THIS IS NOT LEGAL ADVICE, SIMPLY INFORMATION ON THE LAW

Assumption of risk has been abolished in most states.  The test is usually comparative negligence but that likely wouldn't apply here anyway unless a court were to find that it was negligent to not put up some sort of fencing to mitigate the risk, but courts are typically loathe to impose those sort of affirmative duties particularly when it applies to real property.  Unless it would cost you next to nothing and not interfere with your use of property at all.

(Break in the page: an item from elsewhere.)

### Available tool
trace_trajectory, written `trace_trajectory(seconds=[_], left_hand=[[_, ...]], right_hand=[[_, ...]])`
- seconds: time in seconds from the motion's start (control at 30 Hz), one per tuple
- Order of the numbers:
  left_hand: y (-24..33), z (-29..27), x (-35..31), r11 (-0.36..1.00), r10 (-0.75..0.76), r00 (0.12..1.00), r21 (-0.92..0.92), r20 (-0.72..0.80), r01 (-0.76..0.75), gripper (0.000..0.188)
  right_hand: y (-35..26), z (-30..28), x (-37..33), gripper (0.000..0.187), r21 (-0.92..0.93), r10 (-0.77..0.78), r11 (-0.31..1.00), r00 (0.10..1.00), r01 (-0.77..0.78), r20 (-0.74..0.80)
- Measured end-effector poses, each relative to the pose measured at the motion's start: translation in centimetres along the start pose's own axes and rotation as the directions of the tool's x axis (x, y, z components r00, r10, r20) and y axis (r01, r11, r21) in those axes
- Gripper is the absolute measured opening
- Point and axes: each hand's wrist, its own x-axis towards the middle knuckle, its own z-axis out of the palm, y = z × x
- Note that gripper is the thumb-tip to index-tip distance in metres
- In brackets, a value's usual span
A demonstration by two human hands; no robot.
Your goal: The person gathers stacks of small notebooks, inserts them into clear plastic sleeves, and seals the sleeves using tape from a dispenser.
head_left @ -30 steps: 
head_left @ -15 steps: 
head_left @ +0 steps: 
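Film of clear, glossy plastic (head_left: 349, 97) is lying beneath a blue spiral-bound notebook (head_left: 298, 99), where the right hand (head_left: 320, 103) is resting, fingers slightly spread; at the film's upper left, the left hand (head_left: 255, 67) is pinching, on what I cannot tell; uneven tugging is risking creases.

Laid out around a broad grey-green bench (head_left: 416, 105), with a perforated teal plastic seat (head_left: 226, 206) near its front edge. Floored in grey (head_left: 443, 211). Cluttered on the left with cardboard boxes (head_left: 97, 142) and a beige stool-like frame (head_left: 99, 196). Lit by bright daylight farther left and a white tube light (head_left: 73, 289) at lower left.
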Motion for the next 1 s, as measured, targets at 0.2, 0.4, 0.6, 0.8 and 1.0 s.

I have a hard time thinking of a situation where a golfer hitting three tee balls on a golf course, unless he was aiming at your house, is negligent.  Not following the "Rules of Golf" re: an unplayable lie is not going to even come into the discussion.  A reasonably prudent golfer can still hit bad shots, the standard is an objective one-not a subjective one assessing the particular golfer's level of skill.  The duty owed was simply to act reasonably, which would probably include just about everything short of blasting a driver directly at your window from 50yd away.  Because he was hitting off the tee that duty is almost certainly not breached.  Arguably if it was a really abnormally bad shot you would not even be a foreseeable victim and thus the golfer wouldn't even owe you a duty.

I guess there's a chance you could ask for indemnity from the golf course, but typically they would have to have some sort of statutory duty or you would have to have some sort of special relationship with them.  I have a feeling that if your house was built before the course a court might be more likely to find the golf course liable, but I'm not sure what the legal basis for this would be...plus that isn't the case here.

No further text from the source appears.